People-watching on the parking shuttle and covertly observing a young married couple, particularly the woman that was me ten years ago. She was in turn watching me and I wondered if she knew that I was a mother. Maybe, I fantasized, she thought I was unattached, professional, mysterious. Then I realized that the lanolin I was pulling out of my bag to put on my lips, the leftover Lasinoh "for breast-feeding mothers", was probably a give away. Not to mention the emergency lollipop, used to keep Mihiretu from the unintended nap, jutting out of a zippered pocket.
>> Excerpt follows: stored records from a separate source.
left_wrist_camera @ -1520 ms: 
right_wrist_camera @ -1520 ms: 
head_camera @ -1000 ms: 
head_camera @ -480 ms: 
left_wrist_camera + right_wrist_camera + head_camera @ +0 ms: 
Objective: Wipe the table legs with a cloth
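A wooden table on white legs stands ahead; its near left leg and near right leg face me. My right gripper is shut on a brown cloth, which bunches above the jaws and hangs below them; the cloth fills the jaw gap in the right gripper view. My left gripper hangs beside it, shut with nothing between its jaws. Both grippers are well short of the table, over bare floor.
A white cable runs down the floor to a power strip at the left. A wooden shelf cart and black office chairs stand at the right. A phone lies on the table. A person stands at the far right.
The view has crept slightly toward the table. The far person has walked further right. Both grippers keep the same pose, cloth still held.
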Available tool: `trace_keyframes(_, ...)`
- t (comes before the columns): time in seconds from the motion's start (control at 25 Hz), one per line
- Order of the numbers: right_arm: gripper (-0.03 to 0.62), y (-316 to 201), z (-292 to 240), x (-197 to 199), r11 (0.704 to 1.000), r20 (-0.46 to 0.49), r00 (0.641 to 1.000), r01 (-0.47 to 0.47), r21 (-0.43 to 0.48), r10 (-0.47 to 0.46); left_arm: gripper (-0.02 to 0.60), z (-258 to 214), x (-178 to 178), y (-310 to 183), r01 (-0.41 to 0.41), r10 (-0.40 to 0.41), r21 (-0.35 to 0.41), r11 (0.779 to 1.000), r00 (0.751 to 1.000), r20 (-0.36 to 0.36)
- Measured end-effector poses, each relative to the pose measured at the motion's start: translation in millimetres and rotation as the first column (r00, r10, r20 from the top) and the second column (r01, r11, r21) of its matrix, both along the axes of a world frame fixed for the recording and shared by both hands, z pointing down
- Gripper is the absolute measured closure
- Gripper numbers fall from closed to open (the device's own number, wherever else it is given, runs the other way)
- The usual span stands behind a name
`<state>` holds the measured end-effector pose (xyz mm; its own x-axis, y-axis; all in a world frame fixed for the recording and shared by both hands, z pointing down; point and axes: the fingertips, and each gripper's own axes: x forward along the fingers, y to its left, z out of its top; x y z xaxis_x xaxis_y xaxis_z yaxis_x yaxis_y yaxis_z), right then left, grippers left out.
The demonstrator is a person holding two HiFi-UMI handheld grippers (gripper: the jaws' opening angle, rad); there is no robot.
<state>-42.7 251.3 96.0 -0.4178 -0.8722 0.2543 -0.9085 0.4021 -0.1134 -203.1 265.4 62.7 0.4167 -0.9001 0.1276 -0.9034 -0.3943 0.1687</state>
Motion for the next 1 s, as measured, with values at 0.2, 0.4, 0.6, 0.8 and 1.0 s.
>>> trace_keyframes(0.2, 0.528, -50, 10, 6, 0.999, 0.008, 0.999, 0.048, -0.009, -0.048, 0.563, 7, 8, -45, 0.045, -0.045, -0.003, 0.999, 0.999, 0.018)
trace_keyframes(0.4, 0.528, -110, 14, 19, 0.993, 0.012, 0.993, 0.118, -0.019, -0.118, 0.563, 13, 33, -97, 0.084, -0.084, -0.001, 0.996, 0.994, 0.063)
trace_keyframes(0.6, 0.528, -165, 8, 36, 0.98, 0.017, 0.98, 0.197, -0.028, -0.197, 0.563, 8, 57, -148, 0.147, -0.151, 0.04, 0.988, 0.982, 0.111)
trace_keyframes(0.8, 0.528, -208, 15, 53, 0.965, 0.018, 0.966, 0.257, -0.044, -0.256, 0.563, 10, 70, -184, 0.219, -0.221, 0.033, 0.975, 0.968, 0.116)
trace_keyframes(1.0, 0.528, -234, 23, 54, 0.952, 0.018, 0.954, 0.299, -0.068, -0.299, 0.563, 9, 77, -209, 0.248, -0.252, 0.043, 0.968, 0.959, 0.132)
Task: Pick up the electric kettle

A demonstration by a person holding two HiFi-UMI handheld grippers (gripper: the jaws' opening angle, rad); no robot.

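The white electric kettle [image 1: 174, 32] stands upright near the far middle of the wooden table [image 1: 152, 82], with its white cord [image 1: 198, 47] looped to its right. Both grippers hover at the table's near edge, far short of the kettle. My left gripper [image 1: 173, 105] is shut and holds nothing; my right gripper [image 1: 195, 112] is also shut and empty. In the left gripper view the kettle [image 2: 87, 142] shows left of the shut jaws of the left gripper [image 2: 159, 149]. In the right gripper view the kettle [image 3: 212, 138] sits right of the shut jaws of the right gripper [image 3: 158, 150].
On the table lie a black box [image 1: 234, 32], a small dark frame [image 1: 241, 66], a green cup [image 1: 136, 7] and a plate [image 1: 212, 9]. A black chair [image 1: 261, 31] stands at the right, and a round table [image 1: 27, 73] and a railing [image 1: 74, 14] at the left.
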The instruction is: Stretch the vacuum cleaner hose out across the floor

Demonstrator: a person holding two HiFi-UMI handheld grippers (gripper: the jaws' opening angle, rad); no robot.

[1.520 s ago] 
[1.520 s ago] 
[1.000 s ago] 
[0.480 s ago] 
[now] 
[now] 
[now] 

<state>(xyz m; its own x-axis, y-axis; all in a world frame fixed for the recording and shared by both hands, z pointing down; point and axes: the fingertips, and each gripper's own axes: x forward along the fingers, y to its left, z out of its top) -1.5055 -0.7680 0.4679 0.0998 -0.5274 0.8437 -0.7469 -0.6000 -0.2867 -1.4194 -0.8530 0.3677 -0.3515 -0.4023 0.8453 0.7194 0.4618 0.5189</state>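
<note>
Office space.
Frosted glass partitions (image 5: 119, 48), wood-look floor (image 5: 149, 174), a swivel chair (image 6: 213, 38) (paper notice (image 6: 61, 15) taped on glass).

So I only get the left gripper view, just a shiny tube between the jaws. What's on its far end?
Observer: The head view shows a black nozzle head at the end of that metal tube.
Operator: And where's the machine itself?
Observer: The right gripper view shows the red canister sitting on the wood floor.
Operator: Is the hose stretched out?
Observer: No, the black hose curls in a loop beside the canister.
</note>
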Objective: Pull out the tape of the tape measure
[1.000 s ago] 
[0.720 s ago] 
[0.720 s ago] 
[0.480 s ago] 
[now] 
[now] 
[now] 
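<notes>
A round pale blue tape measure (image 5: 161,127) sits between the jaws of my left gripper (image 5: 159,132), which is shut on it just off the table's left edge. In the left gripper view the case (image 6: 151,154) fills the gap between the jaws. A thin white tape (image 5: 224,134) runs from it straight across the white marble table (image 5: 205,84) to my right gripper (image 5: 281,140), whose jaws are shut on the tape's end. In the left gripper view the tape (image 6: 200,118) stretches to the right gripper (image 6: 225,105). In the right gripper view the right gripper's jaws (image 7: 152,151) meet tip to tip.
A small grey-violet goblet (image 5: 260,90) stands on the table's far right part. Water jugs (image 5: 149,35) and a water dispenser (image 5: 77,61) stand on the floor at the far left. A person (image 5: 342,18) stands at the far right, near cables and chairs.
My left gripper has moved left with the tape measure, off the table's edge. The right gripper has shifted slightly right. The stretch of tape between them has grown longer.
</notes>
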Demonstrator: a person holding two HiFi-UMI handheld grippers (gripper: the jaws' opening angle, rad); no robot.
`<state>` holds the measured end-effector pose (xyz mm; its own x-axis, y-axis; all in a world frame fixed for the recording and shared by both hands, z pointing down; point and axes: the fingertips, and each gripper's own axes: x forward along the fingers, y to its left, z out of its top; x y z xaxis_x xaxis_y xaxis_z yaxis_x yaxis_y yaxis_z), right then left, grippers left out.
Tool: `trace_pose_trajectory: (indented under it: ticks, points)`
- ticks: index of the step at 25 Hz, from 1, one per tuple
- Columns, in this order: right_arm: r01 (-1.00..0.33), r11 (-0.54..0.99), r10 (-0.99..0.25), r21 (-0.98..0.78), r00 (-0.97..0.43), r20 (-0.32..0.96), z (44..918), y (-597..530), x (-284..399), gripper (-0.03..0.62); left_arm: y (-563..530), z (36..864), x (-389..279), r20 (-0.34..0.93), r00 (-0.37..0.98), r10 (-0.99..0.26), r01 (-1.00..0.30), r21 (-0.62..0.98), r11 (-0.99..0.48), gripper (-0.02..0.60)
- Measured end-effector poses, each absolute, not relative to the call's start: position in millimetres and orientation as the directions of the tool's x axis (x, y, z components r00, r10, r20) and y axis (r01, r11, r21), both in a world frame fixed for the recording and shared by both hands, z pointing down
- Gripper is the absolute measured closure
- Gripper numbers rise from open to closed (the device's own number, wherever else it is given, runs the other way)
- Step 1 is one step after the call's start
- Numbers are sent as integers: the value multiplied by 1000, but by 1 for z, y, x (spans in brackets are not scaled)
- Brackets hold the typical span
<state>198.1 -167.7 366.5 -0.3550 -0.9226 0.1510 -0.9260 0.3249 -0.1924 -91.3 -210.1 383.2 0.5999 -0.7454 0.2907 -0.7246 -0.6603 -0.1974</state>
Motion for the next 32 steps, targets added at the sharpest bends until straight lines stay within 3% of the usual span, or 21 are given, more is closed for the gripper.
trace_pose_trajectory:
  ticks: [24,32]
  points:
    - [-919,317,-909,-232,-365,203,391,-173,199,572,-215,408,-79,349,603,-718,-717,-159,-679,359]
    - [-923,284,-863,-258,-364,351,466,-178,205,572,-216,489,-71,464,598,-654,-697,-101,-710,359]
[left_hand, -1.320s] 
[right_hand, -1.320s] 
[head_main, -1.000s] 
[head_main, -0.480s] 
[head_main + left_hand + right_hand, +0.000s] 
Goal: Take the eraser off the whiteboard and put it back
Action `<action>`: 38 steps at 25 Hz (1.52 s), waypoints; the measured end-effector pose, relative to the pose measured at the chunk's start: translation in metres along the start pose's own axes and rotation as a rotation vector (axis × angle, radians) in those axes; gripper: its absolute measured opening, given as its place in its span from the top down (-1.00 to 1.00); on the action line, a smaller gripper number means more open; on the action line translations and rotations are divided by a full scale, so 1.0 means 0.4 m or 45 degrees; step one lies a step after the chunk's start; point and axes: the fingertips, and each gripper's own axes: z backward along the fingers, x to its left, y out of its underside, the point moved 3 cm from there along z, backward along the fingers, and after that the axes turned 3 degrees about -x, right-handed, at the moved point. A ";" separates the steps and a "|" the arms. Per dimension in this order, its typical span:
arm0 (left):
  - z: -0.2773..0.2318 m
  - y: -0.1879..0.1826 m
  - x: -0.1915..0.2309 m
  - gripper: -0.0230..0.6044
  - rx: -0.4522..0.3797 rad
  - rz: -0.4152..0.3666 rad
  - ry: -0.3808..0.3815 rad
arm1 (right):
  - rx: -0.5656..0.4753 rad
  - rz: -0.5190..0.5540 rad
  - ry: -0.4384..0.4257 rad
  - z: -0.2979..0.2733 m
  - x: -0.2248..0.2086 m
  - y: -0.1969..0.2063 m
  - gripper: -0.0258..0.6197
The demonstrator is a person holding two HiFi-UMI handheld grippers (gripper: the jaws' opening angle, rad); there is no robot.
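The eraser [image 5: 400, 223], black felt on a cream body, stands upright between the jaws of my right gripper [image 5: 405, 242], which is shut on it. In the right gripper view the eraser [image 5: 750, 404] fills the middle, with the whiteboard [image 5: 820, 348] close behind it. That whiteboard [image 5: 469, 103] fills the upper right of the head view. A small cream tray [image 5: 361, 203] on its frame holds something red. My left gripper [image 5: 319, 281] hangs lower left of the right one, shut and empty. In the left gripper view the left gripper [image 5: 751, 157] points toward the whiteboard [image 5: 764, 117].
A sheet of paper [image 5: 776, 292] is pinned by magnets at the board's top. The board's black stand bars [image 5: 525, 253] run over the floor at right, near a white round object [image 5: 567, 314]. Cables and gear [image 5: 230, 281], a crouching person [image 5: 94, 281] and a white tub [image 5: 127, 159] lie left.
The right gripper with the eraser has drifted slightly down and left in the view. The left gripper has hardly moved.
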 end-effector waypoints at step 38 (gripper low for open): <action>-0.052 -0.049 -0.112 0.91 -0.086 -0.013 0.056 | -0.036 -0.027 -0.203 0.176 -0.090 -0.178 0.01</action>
Watching "The Real Housewives of D.C." from West coast to East and "The Real Housewives of Atlanta" from East coast to West, munching on organic junk food - raw chocolate pistachio brittle, cacao-coconut truffles, gluten-free peanut-butter cookies - and, to really up the sinning, ordering a Diet Coke from the flight attendant. And, oh, could I get more ice?

Stretching out on the air-mattress the first night and realizing that under the comforter was a quilt I had made Megan ten years ago. Walking through her new apartment and seeing all her belongings that I know so well. There's the painting that hung in our apartment in L.A. when we were twenty-four, the one Megan made of feathery wings on a hanger - the background a blue I associate only with Megan - a meld of midday sky and cornflower. There's the photo of her mom, the inimitable Toni Boynton, in the late sixties, gorgeous and glamourous in a bouffant - a photo that I gazed at in wonder on the wall of Meg's house in Sausalito when we were freshmen in high school. The texture of a long friendship.

When I'm with Megan in New York, I completely let go of the reins and simply follow her around. I pay zero attention to subway stops, dinner plans or even where the hell we are. My life is, at this point anyway, all about being responsible for at least three other people at all times. I'm also pretty into control just generally speaking. For whatever reason, the combination of Manhattan, which is just foreign enough and Megan, whom I have a long history of following around, allow for a child-like freedom. It is like when we were fifteen and I was on board for whatever adventure Megan had planned - even if it was just walking down to Golden Gate Market to buy a Diet Coke.

On our trip to Century 21, the giant discount department store opposite the hole that is Ground Zero, I discovered the magic of jeggings. Jeans plus leggings equal jeggings. How else to answer my greatest current fashion question? Leggings too stretchy, jeans too bulky, oh my goodness, jeggings!

On Sunday evening I took a walk through Central Park alone, letting the crisp fall wind whip around me. As I walked contentedly, I made a series of realizations. Number one, I was strolling in New York City in a real cute new outfit, unencumbered by small children. Number two, Mihiretu is almost four. Number three, I live in Marin. It seemed that maybe, possibly, I might be on the downhill slope of the mountain of stress that's been the past eighteen months. Maybe things are getting better all the time. And so I started whistling a little tune. "I Have Confidence" from the Sound of Music. Soon I was exiting the park, walking around the block towards Megan's apartment, peeking past doormen into fancy Upper West Side lobbies. I approached two men on the otherwise empty sidewalk, deep in conversation. The one facing me looked familiar. As I grew closer, I realized it was Peter Krause, the actor from "Six Feet Under". Yay, a celebrity siting, something I had grown accustomed to in L.A. and have been sadly deprived of in Northern California. As I was abreast of them, the other man turned and faced me. I was gazing directly into the eyes of Matt Dillon. I passed and as I did, out of the corner of my eye I could see him turning, like a flower to the sun, to check me out. I was so deliciously happy for my thirteen-year-old self, the girl who lived for "The Outsiders" and "Rumblefish". When I got back to Megan's apartment, she assured me that he checks her out all the time, but that's cool, I'll still take it.

Getting back on the plane Monday afternoon, having had my full of best-friend-chatty, Malbec and jeggings, I was ready to again embrace my family. To quote my dear Maria Von Trapp, we all need to be out in the world, to be free. And how glorious it is to return to the nest and my chicks, mouth metaphorically full of worms.